In practical scenarios, ranges of linguistic can be defined by numbers of fuzzy and triangular fuzzy function which is quite normal. In the following situation specific review are carried for providing essential information regarding the fuzzy logic.
Fuzzy set
This Fig. 1 depicts the outcome obtained from the fixed effect model for various sequence such as Dcity, Dpop, D gpd etc.

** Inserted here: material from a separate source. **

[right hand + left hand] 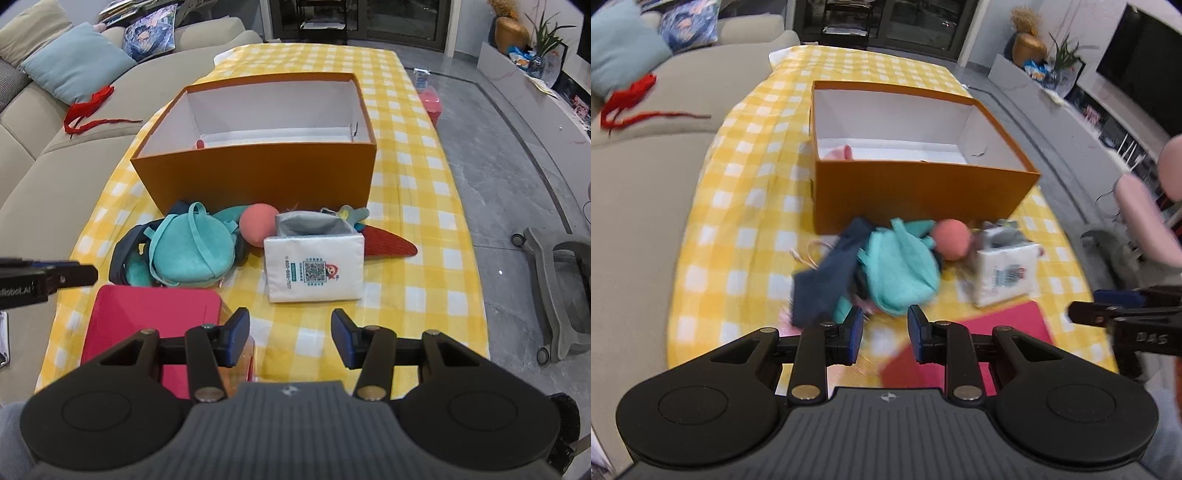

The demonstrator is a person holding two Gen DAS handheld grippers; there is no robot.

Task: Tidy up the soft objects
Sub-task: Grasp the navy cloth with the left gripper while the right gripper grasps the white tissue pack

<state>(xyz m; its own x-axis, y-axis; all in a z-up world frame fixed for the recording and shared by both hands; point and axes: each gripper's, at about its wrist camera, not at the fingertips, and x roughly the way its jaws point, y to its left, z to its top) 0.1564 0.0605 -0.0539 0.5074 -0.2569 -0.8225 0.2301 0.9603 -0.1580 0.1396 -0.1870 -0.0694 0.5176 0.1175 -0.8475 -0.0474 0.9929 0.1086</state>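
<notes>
Hovering empty, the left claw (885, 325) (narrowly parted) and wider right claw (290, 338) — teal pouch (188, 251) straps might snag neighbours.

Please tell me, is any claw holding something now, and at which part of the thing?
Nothing is held. The left claw and the right claw are both open, with nothing between their pads, above the yellow checked tablecloth.

an orange box (258, 162) stands open on the yellow checked tablecloth (413, 295), a bit of pink showing inside. just in front of the orange box lie a teal plush bag (188, 251), a pink ball (258, 225), a white fabric cube (314, 266) and a red felt piece (388, 245). nearer the camera than the box, the right gripper (290, 334) hovers with jaws apart, holding nothing, beside a red lid (147, 314).
</notes>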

Outcome of fixed effect model.
This paper takes data from 2006 to 2015 in 31 provinces in China as a base, applies the panel data model to study the determinants of China’s entrepreneurship. The following conclusions is thereby drawn: some factors such as urbanization rate, per capita GDP, per capita residents’ savings deposit, per capita fiscal expenditure, the proportion of college graduates in the population have a significant effect on the level of entrepreneurship, while population density takes on an adverse impact; the urban unemployment produces a vague effect. This paper gives several pieces of advice as follows:
(1) Adhere to carry out the process of urbanization, and continuously improve the urbanization rate, especially in the central and western areas, facilitate the level of entrepreneurship there. (2) Maintain the strategy of rejuvenating the country through science and education, and constantly enhance the scientific and technological innovation, increase inputs in education and scientific research funds, and actively encourage entities to increase R & D investment. (3) Rationally design industrial layout, exert industrial agglomeration effect. The government should formulate relevant measures according to local conditions to actively guide the establishment of industrial clusters. (4) Improve the level of financial development, tackle with the financing puzzle. The government should provide a good financing environment for start-ups so as to avoid their failure because of tough financing. (5) Enhance business support efforts. It is suggested that the government shall expand supports for start-ups by establishing the multilevel business incubator and the industry intermediary platforms, and support Mass Entrepreneurship and Innovation through granting the start-ups with tax preference, interest-free loans, Angel investment and other preferential policies.